**Problem requirements**
Copy the listing below exactly, but skip the pictures.

..............................

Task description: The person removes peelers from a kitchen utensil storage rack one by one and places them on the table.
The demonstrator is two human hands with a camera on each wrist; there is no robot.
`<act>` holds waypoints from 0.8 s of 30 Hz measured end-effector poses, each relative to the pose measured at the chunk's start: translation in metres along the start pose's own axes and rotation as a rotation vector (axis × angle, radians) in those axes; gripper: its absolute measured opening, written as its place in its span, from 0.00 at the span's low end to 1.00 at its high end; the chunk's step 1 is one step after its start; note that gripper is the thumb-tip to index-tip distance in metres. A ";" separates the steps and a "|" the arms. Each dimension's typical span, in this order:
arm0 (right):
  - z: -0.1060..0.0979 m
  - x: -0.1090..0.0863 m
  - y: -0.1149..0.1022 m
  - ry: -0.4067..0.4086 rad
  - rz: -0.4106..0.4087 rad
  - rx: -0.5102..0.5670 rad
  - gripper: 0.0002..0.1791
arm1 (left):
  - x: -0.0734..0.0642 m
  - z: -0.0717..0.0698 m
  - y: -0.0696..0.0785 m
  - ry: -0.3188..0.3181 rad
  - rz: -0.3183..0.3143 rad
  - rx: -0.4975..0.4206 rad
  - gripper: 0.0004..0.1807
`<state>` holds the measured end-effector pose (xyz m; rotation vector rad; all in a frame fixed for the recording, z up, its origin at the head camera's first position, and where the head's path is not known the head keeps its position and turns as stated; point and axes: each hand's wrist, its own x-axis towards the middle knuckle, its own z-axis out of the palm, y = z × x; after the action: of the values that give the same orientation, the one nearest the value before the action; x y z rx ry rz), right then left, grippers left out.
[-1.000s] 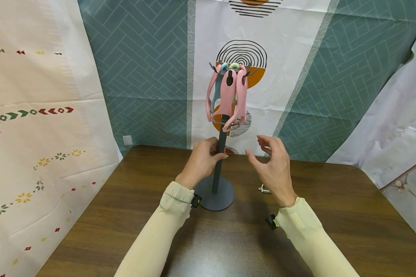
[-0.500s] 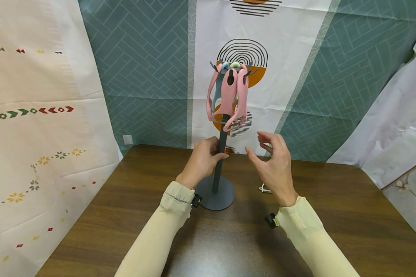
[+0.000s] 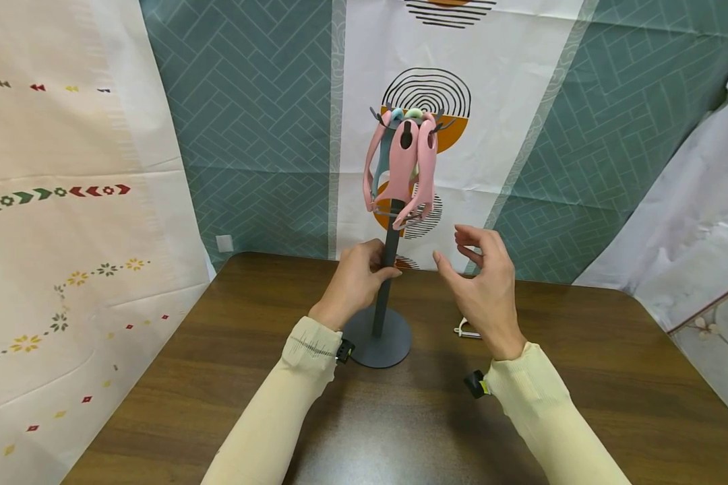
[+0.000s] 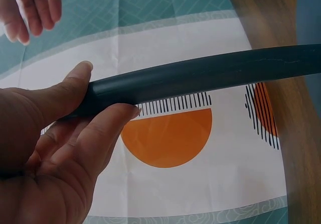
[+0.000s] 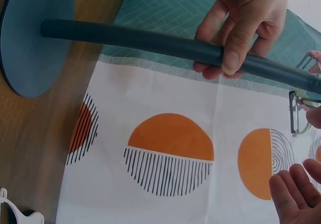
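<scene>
My left hand (image 3: pixel 353 276) grips the dark post of a utensil stand (image 3: pixel 381 310) about halfway up, thumb and fingers wrapped around it. In the left wrist view the dark post (image 4: pixel 200 76) runs out of this grip to the right. Hooks at the stand's top carry several Y-shaped peelers: pink ones (image 3: pixel 402 162) in front, with a blue one (image 3: pixel 383 162) and a green one (image 3: pixel 414 113) partly hidden behind. To the right of the post, my right hand (image 3: pixel 488 289) hovers with fingers bent loosely and apart, holding nothing. Under it, a white peeler (image 3: pixel 470 333) lies on the table, partly covered by the hand.
The stand's round base (image 3: pixel 394 347) rests on a brown wooden table (image 3: pixel 230 350). Behind the table's back edge hangs a patterned cloth (image 3: pixel 249 135) in teal and white. A cream cloth (image 3: pixel 67 236) with printed flowers covers the left side.
My right hand has risen slightly and drifted a little to the right, showing more of the white peeler's end. My left hand keeps its hold on the post, and the stand stays put.
</scene>
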<state>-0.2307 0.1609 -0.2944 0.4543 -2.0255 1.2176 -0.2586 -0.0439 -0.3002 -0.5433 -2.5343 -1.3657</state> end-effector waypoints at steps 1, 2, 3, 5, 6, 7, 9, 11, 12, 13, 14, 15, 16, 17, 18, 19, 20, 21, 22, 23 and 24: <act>0.000 0.000 -0.001 0.000 -0.004 0.000 0.26 | 0.000 0.000 0.000 -0.001 0.000 0.001 0.08; 0.000 0.000 -0.002 -0.001 -0.008 -0.001 0.26 | 0.000 0.000 0.000 -0.001 0.001 0.001 0.08; 0.001 0.000 -0.002 -0.002 -0.011 -0.001 0.26 | 0.000 0.000 0.000 -0.001 0.000 0.001 0.08; 0.002 -0.001 -0.004 -0.004 -0.019 -0.001 0.26 | 0.000 0.000 0.000 0.000 0.002 0.002 0.09; 0.002 -0.001 -0.004 -0.004 -0.023 -0.001 0.26 | 0.000 0.000 0.000 0.000 0.002 0.001 0.09; 0.002 -0.001 -0.005 -0.005 -0.027 0.002 0.26 | 0.000 0.000 0.000 0.001 0.003 0.000 0.09; 0.003 0.000 -0.006 -0.003 -0.037 0.007 0.26 | 0.000 0.000 -0.001 0.003 0.003 -0.002 0.08; 0.003 0.000 -0.008 -0.001 -0.046 0.013 0.26 | 0.000 0.000 -0.001 0.006 0.003 -0.002 0.07; 0.003 0.000 -0.008 0.000 -0.051 0.015 0.26 | 0.000 0.000 -0.001 0.006 0.003 -0.004 0.07; 0.003 0.001 -0.009 0.002 -0.054 0.018 0.26 | 0.000 0.000 -0.001 0.005 0.004 -0.004 0.07; 0.003 0.001 -0.010 0.003 -0.057 0.020 0.26 | 0.000 0.000 -0.001 0.003 0.004 -0.005 0.07; 0.003 0.001 -0.010 0.005 -0.059 0.024 0.26 | 0.000 0.000 -0.001 0.001 0.004 -0.009 0.07; 0.003 0.001 -0.011 0.006 -0.060 0.028 0.26 | 0.000 0.000 -0.001 -0.002 0.004 -0.011 0.08; 0.003 0.001 -0.011 0.008 -0.060 0.033 0.26 | 0.000 0.000 -0.001 -0.006 0.005 -0.014 0.08; 0.004 0.002 -0.012 0.009 -0.061 0.037 0.26 | 0.000 0.000 -0.001 -0.009 0.005 -0.018 0.09; 0.004 0.002 -0.013 0.010 -0.061 0.040 0.26 | 0.000 0.000 -0.001 -0.011 0.006 -0.021 0.09; 0.004 0.002 -0.013 0.011 -0.062 0.044 0.26 | 0.000 -0.001 -0.001 -0.012 0.006 -0.024 0.10; 0.004 0.002 -0.014 0.011 -0.063 0.048 0.26 | 0.000 -0.001 -0.001 -0.013 0.006 -0.026 0.10; 0.005 0.002 -0.015 0.012 -0.064 0.051 0.26 | 0.000 -0.001 -0.001 -0.012 0.007 -0.026 0.10; 0.005 0.002 -0.015 0.012 -0.067 0.053 0.26 | 0.000 -0.001 -0.001 -0.012 0.008 -0.027 0.10; 0.005 0.002 -0.016 0.013 -0.070 0.056 0.26 | 0.000 -0.001 -0.001 -0.010 0.009 -0.028 0.10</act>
<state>-0.2243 0.1485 -0.2844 0.5379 -1.9522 1.2342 -0.2593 -0.0448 -0.3004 -0.5681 -2.5206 -1.4012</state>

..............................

**Output of the exercise**
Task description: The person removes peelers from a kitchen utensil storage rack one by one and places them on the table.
The demonstrator is two human hands with a camera on each wrist; there is no robot.
`<act>` holds waypoints from 0.8 s of 30 Hz measured end-effector poses, each relative to the pose measured at the chunk's start: translation in metres along the start pose's own axes and rotation as a rotation vector (axis × angle, radians) in those axes; gripper: its absolute measured opening, written as its place in its span, from 0.00 at the span's low end to 1.00 at its high end; the chunk's step 1 is one step after its start; note that gripper is the thumb-tip to index-tip distance in metres. A ";" separates the steps and a "|" the arms. Each dimension's typical span, in this order:
arm0 (right):
  - z: -0.1060..0.0979 m
  - x: -0.1090..0.0863 m
  - y: -0.1149..0.1022 m
  - ry: -0.4067..0.4086 rad
  - rz: -0.4106..0.4087 rad
  - rx: -0.5102..0.5670 rad
  - gripper: 0.0002..0.1791
arm1 (left):
  - x: -0.0734..0.0642 m
  - z: -0.0717..0.0698 m
  - y: -0.0696..0.0785 m
  - ry: -0.3188..0.3181 rad
  - rz: -0.3183..0.3143 rad
  - rx: -0.4975..0.4206 rad
  - gripper: 0.0004..0.1807
`<state>` holds the measured end-effector pose (xyz m; rotation vector rad; all in a frame fixed for the recording, z up, its origin at the head camera's first position, and where the head's path is not known the head keeps its position and turns as stated; point and axes: each hand's wrist, its own x-axis towards the middle knuckle, its own z-axis out of the palm, y = z × x; after the action: of the values that give the same orientation, the one nearest the value before the action; x y z rx ry rz), right then left, grippers left out.
[-1.000s] 
[-0.500s] 
[+0.000s] 
[+0.000s] 
[+0.000s] 
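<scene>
My left hand (image 3: pixel 353 276) grips the dark post of a utensil stand (image 3: pixel 381 310) about halfway up, thumb and fingers wrapped around it. In the left wrist view the dark post (image 4: pixel 200 76) runs out of this grip to the right. Hooks at the stand's top carry several Y-shaped peelers: pink ones (image 3: pixel 402 162) in front, with a blue one (image 3: pixel 383 162) and a green one (image 3: pixel 414 113) partly hidden behind. To the right of the post, my right hand (image 3: pixel 488 289) hovers with fingers bent loosely and apart, holding nothing. Under it, a white peeler (image 3: pixel 470 333) lies on the table, partly covered by the hand.
The stand's round base (image 3: pixel 394 347) rests on a brown wooden table (image 3: pixel 230 350). Behind the table's back edge hangs a patterned cloth (image 3: pixel 249 135) in teal and white. A cream cloth (image 3: pixel 67 236) with printed flowers covers the left side.
My right hand has risen slightly and drifted a little to the right, showing more of the white peeler's end. My left hand keeps its hold on the post, and the stand stays put.
</scene>
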<state>-0.2307 0.1609 -0.2944 0.4543 -2.0255 1.2176 -0.2586 -0.0439 -0.3002 -0.5433 -2.5343 -1.3657</state> end-effector waypoints at steps 1, 2, 3, 5, 6, 7, 9, 11, 12, 13, 14, 15, 16, 17, 18, 19, 20, 21, 22, 23 and 24: <act>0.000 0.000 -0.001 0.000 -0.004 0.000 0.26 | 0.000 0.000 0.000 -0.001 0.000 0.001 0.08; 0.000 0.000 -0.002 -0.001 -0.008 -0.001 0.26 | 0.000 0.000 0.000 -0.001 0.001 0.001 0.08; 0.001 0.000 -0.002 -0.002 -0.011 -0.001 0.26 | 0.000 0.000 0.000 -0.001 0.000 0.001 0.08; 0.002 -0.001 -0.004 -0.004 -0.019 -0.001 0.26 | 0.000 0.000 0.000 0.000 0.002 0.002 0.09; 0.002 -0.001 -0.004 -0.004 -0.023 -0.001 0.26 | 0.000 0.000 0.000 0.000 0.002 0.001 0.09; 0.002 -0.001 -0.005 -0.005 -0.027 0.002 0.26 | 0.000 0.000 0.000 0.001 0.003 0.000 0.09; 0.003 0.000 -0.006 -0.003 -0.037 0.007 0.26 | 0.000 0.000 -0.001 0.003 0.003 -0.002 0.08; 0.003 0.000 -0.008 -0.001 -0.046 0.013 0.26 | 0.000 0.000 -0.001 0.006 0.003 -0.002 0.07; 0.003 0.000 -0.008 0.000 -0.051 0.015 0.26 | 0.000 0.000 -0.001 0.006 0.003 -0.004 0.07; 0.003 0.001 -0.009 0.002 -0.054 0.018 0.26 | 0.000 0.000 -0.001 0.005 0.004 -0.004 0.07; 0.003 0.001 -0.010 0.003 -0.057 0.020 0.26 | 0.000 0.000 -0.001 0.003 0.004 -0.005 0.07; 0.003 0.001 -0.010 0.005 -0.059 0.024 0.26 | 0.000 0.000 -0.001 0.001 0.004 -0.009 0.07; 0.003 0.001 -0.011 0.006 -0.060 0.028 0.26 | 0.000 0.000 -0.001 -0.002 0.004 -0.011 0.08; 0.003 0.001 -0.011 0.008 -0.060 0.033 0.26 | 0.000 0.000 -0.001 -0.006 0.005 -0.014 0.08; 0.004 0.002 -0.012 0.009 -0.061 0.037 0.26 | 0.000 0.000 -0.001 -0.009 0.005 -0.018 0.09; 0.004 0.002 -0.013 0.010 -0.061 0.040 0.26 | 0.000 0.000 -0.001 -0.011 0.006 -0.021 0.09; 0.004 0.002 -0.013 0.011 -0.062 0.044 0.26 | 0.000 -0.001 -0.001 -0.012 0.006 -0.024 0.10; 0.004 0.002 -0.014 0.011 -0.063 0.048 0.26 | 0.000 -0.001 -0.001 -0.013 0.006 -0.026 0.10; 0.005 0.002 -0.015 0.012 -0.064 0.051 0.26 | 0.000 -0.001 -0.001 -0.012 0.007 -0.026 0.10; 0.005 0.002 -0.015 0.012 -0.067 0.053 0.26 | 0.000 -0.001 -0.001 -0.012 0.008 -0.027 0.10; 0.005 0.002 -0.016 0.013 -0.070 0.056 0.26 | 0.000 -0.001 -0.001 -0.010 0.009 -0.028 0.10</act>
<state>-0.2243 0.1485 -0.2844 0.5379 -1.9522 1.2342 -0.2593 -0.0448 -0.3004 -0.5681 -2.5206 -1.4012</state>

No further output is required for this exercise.